El herbario: Clavo de olor
Con la palabra clavo, del francés clou, se denomina la pieza de acero usada en construcción, carpintería, etc., y, también, una conocida especia. No es difícil adivinar la coincidencia, ya que la forma de ambos “clavos” es similar y hasta nos atreveríamos a compararlos, el uno en su penetrante fuerza y el otro en su penetrante aroma… Sin embargo, ¡qué usos más diferentes!, el clavo de olor es algo así como la “esencia por excelencia” usada, prácticamente, en todas las cocinas del mundo.

Como en el caso de muchas otras especias, los holandeses tuvieron, por muchos años, el control del clavo de olor. A partir de 1605, mantuvieron el monopolio de su comercialización, prolongándose durante los siglos XVII y XVIII. Al tomar completa posesión de las Islas Molucas, impusieron leyes extremistas y decretaron que el cultivo de los árboles del clavo de olor se restringiera a las isla de Amboina y ordenaron la exterminación de cualquier planta que no estuviera dentro de esa isla. El edicto acarreó consigo el descontento y sembró la tristeza en todos los pobladores primitivos de Molucas.
Dato curioso: ¿Sabías que el clavo de olor que conocemos en la cocina, son las flores secas del árbol del clavo?
Fue hasta 1770 que Pierre Poivre rompió el monopolio holandés, cuando logró sustraer algunas semillas que plantó en las islas francesas, Bourbon y Mauritius.

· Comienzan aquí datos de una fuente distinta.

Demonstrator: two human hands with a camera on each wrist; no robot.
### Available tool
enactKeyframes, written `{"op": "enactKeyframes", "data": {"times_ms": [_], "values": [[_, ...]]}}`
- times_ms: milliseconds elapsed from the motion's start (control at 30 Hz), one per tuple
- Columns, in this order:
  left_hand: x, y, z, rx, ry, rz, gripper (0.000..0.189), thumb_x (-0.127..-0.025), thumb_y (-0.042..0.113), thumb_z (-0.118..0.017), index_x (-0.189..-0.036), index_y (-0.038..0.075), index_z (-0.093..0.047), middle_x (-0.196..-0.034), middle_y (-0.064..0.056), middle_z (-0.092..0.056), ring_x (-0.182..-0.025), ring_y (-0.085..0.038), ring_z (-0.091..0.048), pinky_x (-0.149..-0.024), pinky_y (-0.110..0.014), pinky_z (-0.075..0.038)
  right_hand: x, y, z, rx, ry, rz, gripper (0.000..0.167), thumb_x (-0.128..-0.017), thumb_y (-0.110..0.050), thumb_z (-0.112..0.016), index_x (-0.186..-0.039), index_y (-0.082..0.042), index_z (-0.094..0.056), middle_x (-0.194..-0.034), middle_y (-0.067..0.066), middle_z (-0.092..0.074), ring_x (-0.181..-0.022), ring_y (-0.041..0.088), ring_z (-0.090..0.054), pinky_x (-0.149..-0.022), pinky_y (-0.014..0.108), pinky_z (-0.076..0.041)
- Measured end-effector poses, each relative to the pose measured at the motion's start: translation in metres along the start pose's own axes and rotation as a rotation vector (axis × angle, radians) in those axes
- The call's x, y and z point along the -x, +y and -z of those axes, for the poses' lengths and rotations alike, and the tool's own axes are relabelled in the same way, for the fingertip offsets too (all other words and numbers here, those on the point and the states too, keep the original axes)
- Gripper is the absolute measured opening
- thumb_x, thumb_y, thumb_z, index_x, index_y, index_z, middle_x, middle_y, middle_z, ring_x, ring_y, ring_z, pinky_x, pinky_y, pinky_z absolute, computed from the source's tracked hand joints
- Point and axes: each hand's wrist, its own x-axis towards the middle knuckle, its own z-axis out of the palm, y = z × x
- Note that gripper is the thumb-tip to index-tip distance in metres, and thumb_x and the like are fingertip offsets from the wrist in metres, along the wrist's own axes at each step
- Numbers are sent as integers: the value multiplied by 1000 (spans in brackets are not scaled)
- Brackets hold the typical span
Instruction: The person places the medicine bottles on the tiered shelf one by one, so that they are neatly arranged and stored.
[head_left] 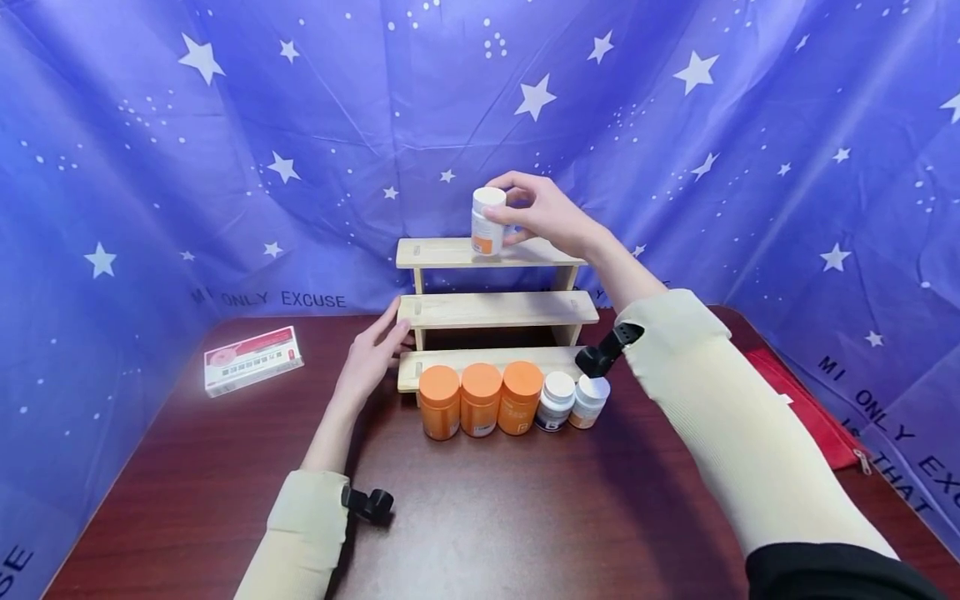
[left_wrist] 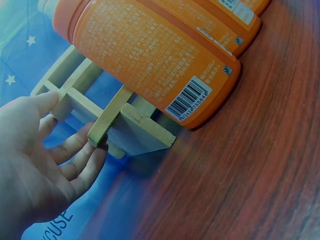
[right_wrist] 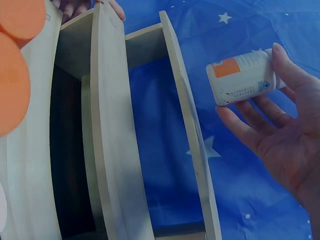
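Observation:
My right hand [head_left: 546,212] holds a small white bottle [head_left: 488,221] with an orange patch on its label, thumb on one side and fingers on the other. In the head view the bottle overlaps the top board of a three-step wooden stand [head_left: 498,309]; the right wrist view shows the bottle [right_wrist: 241,77] tilted beside that board. My left hand [head_left: 372,354] grips the stand's left end, its thumb and fingers around the middle board's end. Three orange bottles [head_left: 481,400] and two white bottles [head_left: 556,402] form a row before the lowest step.
A white and red box [head_left: 252,360] lies at the left of the dark wooden table [head_left: 465,517]. At the right edge is a red zip pouch [head_left: 806,408], partly behind my right sleeve. A blue star-patterned cloth [head_left: 337,108] hangs around the back and sides.

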Motion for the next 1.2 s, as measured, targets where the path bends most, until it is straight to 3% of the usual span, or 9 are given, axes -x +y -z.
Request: {"op": "enactKeyframes", "data": {"times_ms": [167, 367, 600, 767, 1000, 1200], "values": [[1, -1, 1, 10, 0, 8, 66, -102, 60, -52, -161, 39, -30, -144, -17, -62, -115, -34, -68, -93, -40, -61, -12, 1, -13, -14, 20, -3, 34, -98, -19, -71, -129, -13, -60, -112, 8, -64, -110, 23, -65, -90, 51, -63], [1, -2, 1, 3, 8, 11, 65, -102, 60, -52, -160, 40, -32, -151, -13, -57, -112, -31, -69, -90, -37, -61, -23, 3, -27, -33, 28, -18, 37, -98, -18, -71, -132, -10, -59, -115, 10, -63, -111, 24, -64, -90, 51, -63], [0, -4, 0, 14, 3, -1, 65, -102, 60, -53, -160, 40, -32, -144, -18, -61, -110, -30, -69, -91, -39, -62, -33, 6, -38, -18, 39, -35, 41, -98, -21, -71, -134, -10, -57, -116, 9, -58, -114, 27, -62, -93, 51, -62], [-1, -4, -1, 24, 3, 0, 63, -101, 60, -54, -158, 43, -33, -138, -20, -65, -112, -33, -68, -96, -47, -60, -35, 8, -42, -6, 47, -36, 41, -98, -24, -71, -134, -10, -57, -113, 8, -57, -113, 26, -62, -92, 49, -63], [-2, -3, -2, 28, -7, -6, 64, -102, 60, -53, -160, 41, -32, -124, -22, -72, -111, -31, -69, -96, -46, -60, -35, 10, -43, 7, 61, -34, 40, -99, -25, -71, -134, -11, -58, -116, 9, -58, -113, 26, -64, -92, 48, -63], [-2, -2, -1, 35, -2, 2, 61, -102, 58, -55, -157, 45, -34, -124, -23, -71, -112, -33, -68, -96, -47, -60, -36, 12, -47, -3, 77, -15, 41, -99, -24, -69, -136, -9, -58, -115, 8, -59, -113, 27, -64, -92, 48, -63]]}}
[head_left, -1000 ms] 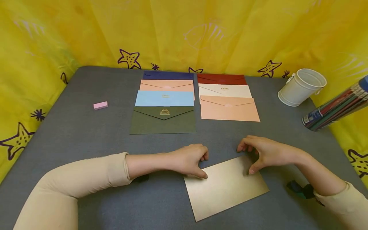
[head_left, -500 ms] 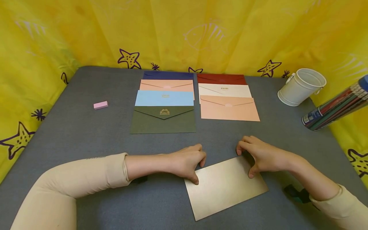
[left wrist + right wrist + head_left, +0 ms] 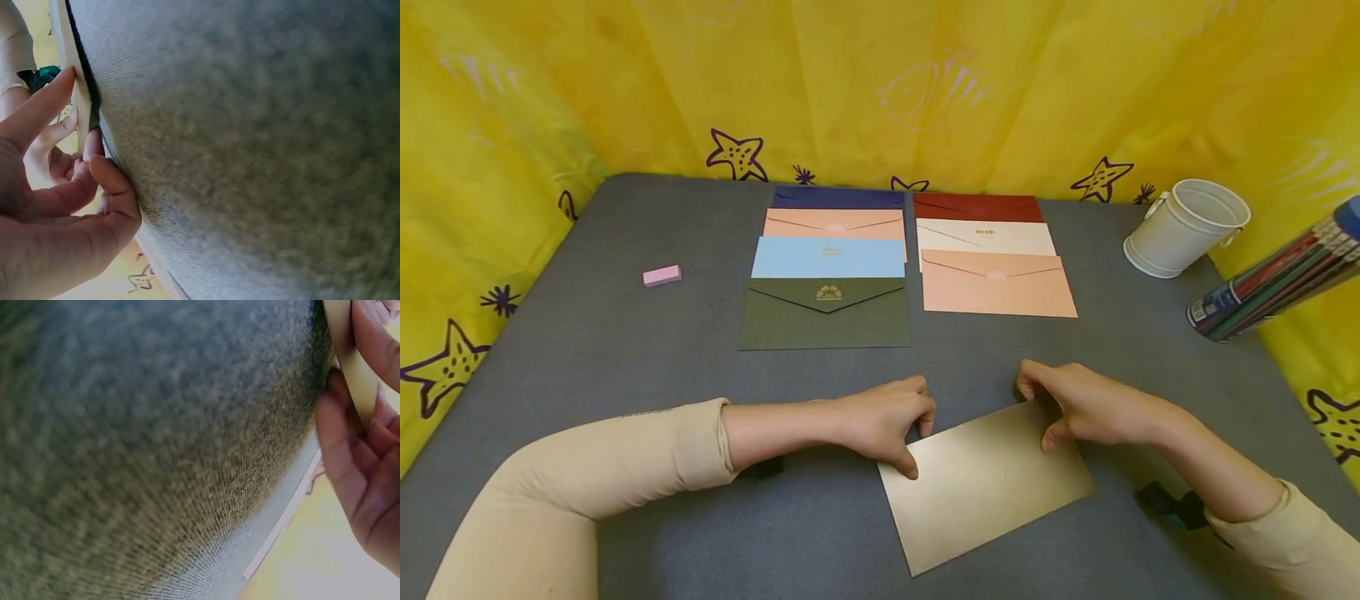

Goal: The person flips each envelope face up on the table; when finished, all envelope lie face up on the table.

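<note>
A plain gold envelope (image 3: 985, 487) lies at a slant on the grey table near the front, its right side slightly raised. My left hand (image 3: 883, 425) pinches its far left corner, thumb on top and fingertips under the edge, as the left wrist view shows of the envelope (image 3: 80, 103). The far right corner is held by my right hand (image 3: 1101, 408) between thumb and curled fingers. From the right wrist view the envelope (image 3: 355, 375) shows edge-on, with fingers beneath it.
Overlapping envelopes lie beyond in two columns: a dark green one (image 3: 827, 325) fronts the left column, a peach one (image 3: 1000, 287) the right. A pink eraser (image 3: 662, 276) lies left. White bucket (image 3: 1180, 233) and pencil tube (image 3: 1270, 283) stand right. Yellow curtain (image 3: 850, 83) hangs behind.
My left thumb has moved left and down to the gold envelope's corner. My right fingers have closed on the other corner, and the envelope's right side has risen slightly.
</note>
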The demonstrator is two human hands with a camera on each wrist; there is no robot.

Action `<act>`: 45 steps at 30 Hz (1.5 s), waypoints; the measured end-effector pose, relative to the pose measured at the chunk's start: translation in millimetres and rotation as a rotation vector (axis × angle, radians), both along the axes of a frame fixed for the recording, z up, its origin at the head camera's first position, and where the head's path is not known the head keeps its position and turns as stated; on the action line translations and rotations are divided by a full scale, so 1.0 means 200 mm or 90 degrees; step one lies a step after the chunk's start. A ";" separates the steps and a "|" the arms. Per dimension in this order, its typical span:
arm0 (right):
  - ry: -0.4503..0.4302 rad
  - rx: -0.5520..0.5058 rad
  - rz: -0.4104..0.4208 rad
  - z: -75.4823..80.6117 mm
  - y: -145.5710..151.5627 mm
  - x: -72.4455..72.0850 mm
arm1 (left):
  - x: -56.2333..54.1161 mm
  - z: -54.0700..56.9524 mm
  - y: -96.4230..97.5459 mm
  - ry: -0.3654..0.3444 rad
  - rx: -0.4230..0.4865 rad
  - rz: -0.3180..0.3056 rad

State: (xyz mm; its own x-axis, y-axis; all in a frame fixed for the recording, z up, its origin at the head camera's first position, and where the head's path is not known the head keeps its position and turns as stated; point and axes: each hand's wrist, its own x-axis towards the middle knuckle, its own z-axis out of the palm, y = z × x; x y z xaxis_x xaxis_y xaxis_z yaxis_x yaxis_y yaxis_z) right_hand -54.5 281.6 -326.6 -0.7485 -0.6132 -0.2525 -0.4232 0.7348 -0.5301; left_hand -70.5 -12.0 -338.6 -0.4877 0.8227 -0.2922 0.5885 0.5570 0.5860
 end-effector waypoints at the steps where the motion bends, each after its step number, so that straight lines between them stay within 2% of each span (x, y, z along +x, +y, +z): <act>1: 0.006 -0.013 0.000 0.00 0.00 0.00 | -0.01 0.00 0.00 -0.008 0.003 0.000; 4: 0.048 -0.050 -0.007 0.01 0.02 -0.02 | -0.05 0.01 -0.02 -0.041 0.016 0.000; 6: 0.075 -0.080 -0.017 0.02 0.04 -0.04 | -0.09 0.01 -0.03 -0.082 0.032 0.007; 9: 0.081 -0.131 -0.046 0.04 0.07 -0.08 | -0.16 0.01 -0.06 -0.153 0.073 0.031; 11: 0.071 -0.166 -0.068 0.04 0.09 -0.10 | -0.22 0.01 -0.07 -0.208 0.113 0.070; 13: 0.053 -0.201 -0.099 0.05 0.10 -0.12 | -0.27 0.01 -0.09 -0.243 0.152 0.118; 19: 0.033 -0.241 -0.209 0.08 0.14 -0.20 | -0.42 0.03 -0.13 -0.302 0.230 0.294; 21: 0.042 -0.238 -0.245 0.08 0.15 -0.23 | -0.46 0.03 -0.14 -0.332 0.260 0.333; 24: 0.038 -0.249 -0.301 0.09 0.17 -0.26 | -0.49 0.02 -0.15 -0.364 0.303 0.370; 29: 0.014 -0.311 -0.382 0.09 0.19 -0.31 | -0.52 0.02 -0.16 -0.367 0.351 0.422; 33: -0.072 -0.475 -0.444 0.09 0.19 -0.34 | -0.55 0.03 -0.16 -0.361 0.389 0.453; 36: -0.142 -0.590 -0.462 0.08 0.20 -0.35 | -0.56 0.03 -0.15 -0.345 0.416 0.479; 39: -0.180 -0.625 -0.461 0.06 0.21 -0.36 | -0.57 0.03 -0.15 -0.330 0.433 0.502; 45: -0.215 -0.669 -0.468 0.05 0.22 -0.37 | -0.59 0.04 -0.14 -0.311 0.445 0.558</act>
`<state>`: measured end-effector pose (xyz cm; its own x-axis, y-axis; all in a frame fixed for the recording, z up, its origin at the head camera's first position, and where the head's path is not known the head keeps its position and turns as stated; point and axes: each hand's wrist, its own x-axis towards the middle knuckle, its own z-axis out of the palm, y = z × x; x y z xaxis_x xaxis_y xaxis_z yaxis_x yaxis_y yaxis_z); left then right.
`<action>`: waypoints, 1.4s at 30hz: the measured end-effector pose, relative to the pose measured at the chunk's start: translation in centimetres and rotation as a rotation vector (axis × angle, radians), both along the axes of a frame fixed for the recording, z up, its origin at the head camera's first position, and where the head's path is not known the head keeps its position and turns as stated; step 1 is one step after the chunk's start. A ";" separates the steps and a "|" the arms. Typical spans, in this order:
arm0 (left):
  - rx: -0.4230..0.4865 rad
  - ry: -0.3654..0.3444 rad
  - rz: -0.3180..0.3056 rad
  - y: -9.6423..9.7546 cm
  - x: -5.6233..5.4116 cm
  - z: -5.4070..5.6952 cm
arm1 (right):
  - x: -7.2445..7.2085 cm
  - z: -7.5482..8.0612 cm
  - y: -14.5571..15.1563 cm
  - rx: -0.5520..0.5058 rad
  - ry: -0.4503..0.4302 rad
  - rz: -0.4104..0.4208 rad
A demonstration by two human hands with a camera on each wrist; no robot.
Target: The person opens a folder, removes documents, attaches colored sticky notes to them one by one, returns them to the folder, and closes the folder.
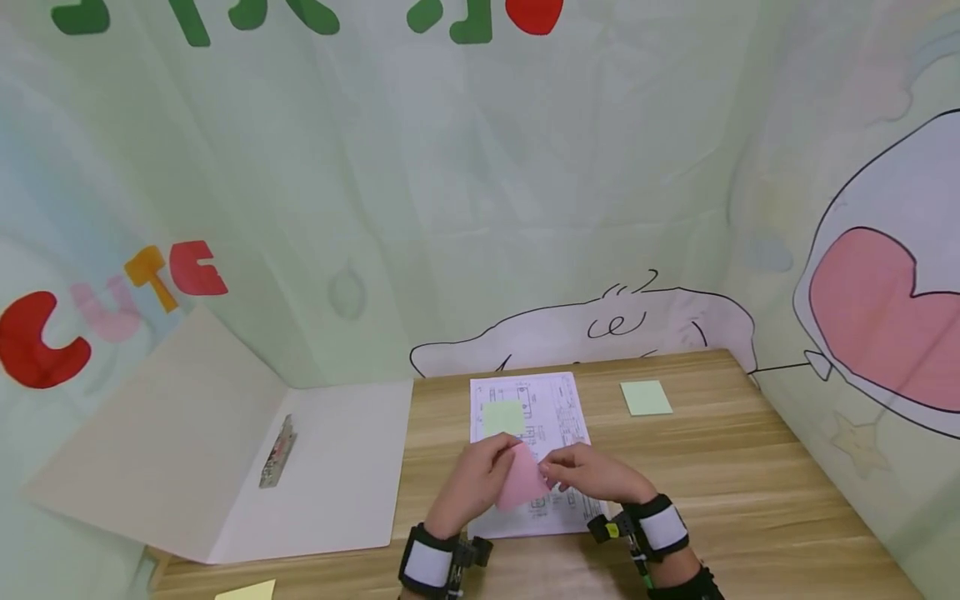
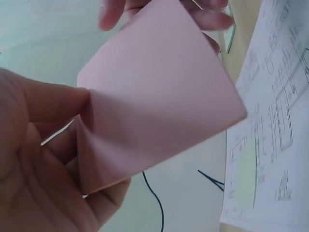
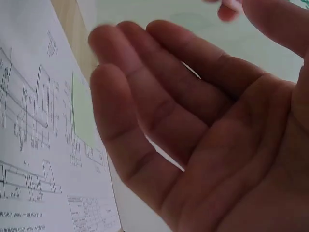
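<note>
Pinching hand: one left hand [image 1: 474, 479], its thumb and fingers holding a pink note by one edge.
Other hand: one right hand [image 1: 592, 473], fingers loosely curved and thumb apart, at the note's 3 o'clock; I cannot tell whether it touches.
Pink note: one [image 1: 522, 483], raised over the printed sheet.
Printed sheet: one [image 1: 558, 425], lying on the worktop [image 1: 712, 517].
Green notes: two; one on the sheet [image 1: 504, 415] toward 12 o'clock from the pink, another note [image 1: 647, 398] at 2.
Folder: one [image 1: 341, 483], spread wide at 9 o'clock, bearing one metal clip [image 1: 278, 454].
Yellow note: one [image 1: 251, 592], partly visible, at 8 o'clock.
</note>
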<state>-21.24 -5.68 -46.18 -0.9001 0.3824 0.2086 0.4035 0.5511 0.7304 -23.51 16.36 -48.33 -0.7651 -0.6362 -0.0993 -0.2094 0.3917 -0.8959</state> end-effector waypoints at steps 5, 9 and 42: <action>0.070 0.027 0.033 0.8 -0.5 -0.5 | 0.0 -0.2 -0.1 -0.021 -0.019 0.035; 0.083 0.085 0.093 1.1 -0.7 -0.9 | -0.2 -0.2 -0.2 -0.016 0.014 0.006; -0.361 0.293 0.013 2.2 0.3 -1.7 | -0.5 -0.8 0.1 -0.109 -0.009 -0.220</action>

Actualmente la mayor producción del clavo de olor proviene de las islas Zanzíbar y Pemba, hoy en día parte de Tanzania.

Las propiedades del clavo de olor son apreciadas, no únicamente en su papel de saborizante de alimentos, sino en otros tipos de industrias y con muy diversos fines.
Cuando la noble especia entra en acción en las cocinas, su fragancia es pregonera de regios platillos y fuertes sabores. Desde los moles mexicanos hasta el más inglés de los fruitcakes, pasando por los ponches con las naranjas o claveteando en las cebollas de los pucheros, su presencia es siempre estimulante para los sentidos del olfato y del gusto.
Por Armand Dubois
Publicado originalmente en Maria Orsini, el arte del buen comer.